Dès les premières heures de l’année 2026, les Algériens se sont réveillés sur une réalité économique encore plus brutale. Une hausse des prix du carburant a été appliquée dans un silence presque total, sans annonce officielle préalable ni communication destinée à expliquer les raisons ou à préparer l’opinion publique. Il ne s’agit pas d’un simple ajustement technique, mais d’un choc direct porté au pouvoir d’achat de millions de citoyens, et d’un coup supplémentaire infligé à des catégories déjà au bord de l’asphyxie.

La hausse concerne l’ensemble des carburants. Le prix de l’essence est passé à 47 dinars le litre, celui du gasoil à 31 dinars, et le GPL-c à 12 dinars. Il s’agit de la première augmentation depuis 2020. Elle intervient toutefois dans un contexte extrêmement sensible, marqué par la baisse du revenu réel, l’augmentation continue du coût de la vie et l’absence totale de perspectives pour de larges franges de la société.

Le plus grave dans cette décision n’est pas seulement l’ampleur de la hausse, mais la manière dont elle a été imposée. Aucun communiqué gouvernemental, aucune explication du ministère de l’Énergie, pas même une information anticipée de la part de Naftal. Les citoyens ont découvert la nouvelle directement à la pompe. Cette méthode révèle une mentalité de pouvoir habituée à traiter les Algériens comme de simples chiffres, et non comme des citoyens concernés par des décisions qui impactent leur quotidien.

Les conséquences de cette augmentation ne se limitent pas aux propriétaires de véhicules. Les tarifs des transports publics sont désormais appelés à augmenter, qu’il s’agisse des bus, des taxis ou du train. Cela entraînera mécaniquement une hausse généralisée des prix des biens et des services, aggravant encore la situation des étudiants, des travailleurs et des salariés modestes. Le citoyen sans voiture paiera lui aussi le prix, à travers le transport et le renchérissement du coût de la vie.
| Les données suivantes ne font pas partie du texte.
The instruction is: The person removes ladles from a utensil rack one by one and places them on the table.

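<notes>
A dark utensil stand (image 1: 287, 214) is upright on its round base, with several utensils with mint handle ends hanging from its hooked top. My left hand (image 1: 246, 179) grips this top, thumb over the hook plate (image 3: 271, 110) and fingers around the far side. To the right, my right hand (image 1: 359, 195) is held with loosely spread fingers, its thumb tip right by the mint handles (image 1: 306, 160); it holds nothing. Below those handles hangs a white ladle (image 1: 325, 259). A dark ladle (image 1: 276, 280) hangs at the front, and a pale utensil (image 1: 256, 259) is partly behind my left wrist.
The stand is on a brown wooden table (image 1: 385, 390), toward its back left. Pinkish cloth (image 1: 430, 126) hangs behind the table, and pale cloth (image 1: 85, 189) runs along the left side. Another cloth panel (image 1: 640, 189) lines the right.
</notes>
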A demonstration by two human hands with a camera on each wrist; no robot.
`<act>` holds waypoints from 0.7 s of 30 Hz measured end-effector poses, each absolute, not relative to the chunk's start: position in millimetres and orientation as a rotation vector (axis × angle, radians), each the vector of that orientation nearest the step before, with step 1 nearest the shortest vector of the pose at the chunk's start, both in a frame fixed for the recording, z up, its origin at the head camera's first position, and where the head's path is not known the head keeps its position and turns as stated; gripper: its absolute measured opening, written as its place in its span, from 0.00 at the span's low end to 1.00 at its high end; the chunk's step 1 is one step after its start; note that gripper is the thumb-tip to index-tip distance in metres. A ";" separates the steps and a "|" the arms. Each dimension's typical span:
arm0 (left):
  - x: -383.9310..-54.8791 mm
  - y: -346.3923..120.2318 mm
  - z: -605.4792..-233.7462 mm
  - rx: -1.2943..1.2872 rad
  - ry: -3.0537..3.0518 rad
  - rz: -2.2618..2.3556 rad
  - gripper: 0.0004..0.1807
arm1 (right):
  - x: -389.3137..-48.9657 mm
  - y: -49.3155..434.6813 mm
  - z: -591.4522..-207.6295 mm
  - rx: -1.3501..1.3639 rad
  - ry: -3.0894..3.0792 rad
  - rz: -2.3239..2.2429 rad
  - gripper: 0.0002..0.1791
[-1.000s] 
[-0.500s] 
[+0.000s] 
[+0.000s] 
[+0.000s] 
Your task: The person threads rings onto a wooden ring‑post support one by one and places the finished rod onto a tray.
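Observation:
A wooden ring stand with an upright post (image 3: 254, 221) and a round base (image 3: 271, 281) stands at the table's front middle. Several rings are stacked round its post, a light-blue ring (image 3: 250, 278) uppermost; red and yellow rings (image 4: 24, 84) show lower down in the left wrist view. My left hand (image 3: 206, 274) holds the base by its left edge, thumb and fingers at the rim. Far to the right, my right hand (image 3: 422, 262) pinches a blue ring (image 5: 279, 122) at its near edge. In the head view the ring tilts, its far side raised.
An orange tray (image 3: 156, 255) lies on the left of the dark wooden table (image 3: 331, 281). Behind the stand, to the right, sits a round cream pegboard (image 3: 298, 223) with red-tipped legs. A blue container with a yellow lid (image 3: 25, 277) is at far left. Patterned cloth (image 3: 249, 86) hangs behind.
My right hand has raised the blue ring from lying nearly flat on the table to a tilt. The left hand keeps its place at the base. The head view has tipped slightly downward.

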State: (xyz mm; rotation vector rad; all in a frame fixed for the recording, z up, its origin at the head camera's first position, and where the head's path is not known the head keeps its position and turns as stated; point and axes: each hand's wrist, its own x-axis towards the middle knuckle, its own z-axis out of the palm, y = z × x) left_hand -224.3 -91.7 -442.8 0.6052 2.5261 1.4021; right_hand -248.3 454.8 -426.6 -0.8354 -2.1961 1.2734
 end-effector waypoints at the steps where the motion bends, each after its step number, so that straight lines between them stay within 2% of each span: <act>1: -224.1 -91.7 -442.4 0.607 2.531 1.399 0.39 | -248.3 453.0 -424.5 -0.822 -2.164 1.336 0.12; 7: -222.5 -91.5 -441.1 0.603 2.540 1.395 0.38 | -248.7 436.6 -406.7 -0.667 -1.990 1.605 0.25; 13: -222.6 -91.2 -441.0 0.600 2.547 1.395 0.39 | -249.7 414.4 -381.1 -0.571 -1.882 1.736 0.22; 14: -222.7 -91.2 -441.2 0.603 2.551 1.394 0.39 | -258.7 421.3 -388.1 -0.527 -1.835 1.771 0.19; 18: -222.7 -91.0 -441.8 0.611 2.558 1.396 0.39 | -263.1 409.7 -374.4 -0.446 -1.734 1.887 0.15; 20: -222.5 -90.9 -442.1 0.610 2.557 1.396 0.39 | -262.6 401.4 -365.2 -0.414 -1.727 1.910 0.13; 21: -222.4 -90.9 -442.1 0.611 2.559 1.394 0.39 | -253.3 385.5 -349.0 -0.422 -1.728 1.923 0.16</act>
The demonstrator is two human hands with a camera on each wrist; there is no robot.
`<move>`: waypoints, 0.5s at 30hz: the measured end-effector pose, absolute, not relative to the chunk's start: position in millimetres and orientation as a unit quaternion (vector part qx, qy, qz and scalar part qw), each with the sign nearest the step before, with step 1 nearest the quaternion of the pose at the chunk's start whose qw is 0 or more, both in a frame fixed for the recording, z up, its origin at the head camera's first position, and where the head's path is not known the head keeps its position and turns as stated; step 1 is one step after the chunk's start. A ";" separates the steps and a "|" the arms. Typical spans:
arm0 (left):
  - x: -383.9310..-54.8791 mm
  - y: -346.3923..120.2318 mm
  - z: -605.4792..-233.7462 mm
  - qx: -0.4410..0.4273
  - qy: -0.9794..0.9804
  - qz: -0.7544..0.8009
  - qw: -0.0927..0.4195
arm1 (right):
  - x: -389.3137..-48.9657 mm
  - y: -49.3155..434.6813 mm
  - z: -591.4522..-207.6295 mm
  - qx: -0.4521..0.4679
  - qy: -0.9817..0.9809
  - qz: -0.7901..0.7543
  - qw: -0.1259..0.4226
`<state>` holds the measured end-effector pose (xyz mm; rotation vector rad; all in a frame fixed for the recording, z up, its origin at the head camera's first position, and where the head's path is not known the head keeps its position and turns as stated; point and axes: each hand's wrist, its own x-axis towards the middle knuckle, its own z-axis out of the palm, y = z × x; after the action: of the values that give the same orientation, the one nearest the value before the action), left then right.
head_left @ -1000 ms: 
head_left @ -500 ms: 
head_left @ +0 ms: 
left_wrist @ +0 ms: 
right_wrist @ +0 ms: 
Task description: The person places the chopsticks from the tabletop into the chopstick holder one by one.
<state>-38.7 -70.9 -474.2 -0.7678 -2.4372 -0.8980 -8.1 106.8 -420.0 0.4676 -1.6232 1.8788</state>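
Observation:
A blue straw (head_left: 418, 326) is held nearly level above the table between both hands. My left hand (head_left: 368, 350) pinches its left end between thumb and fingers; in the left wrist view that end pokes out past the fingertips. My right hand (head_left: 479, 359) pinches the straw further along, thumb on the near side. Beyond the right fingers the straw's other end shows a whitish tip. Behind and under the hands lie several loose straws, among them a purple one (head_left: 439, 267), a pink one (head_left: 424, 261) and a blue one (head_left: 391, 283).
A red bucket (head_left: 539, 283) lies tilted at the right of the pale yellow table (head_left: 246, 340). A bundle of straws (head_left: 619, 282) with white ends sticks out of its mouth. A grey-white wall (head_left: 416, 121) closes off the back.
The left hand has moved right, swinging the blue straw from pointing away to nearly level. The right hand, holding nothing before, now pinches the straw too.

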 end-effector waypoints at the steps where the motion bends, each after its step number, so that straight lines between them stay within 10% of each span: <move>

Le secteur informel, véritable bouée de sauvetage pour des milliers de familles, figure parmi les premières victimes. Chauffeurs de taxi, livreurs, petits agriculteurs, ou simples citoyens dépendant de véhicules modestes pour leurs déplacements quotidiens, tous se retrouvent face à une équation impossible. Les charges augmentent, les revenus stagnent, tandis que les restrictions bancaires et le durcissement des règles sur les transactions en espèces réduisent encore les marges de survie.

En parallèle, aucune alternative crédible n’est proposée par les autorités. Pas de soutien ciblé, pas de mesures compensatoires, pas même un discours honnête reconnaissant l’ampleur de la crise. Au contraire, le citoyen continue de supporter seul le coût des échecs politiques, pendant que l’économie rentière reste inchangée et que les ressources publiques sont dilapidées sans véritable reddition de comptes.

Ce qui s’est produit au premier jour de 2026 n’est pas un fait isolé. C’est une nouvelle étape dans une trajectoire désormais évidente, celle qui consiste à faire payer à la société le prix des impasses du système, tout en poussant, implicitement, les Algériens à chercher une issue ailleurs. Quand le début d’une nouvelle année rime avec une nouvelle mauvaise surprise, et quand vivre dignement devient un privilège rare, le message est clair : ce système ne cherche pas à corriger la crise, mais à habituer la population à l’inacceptable.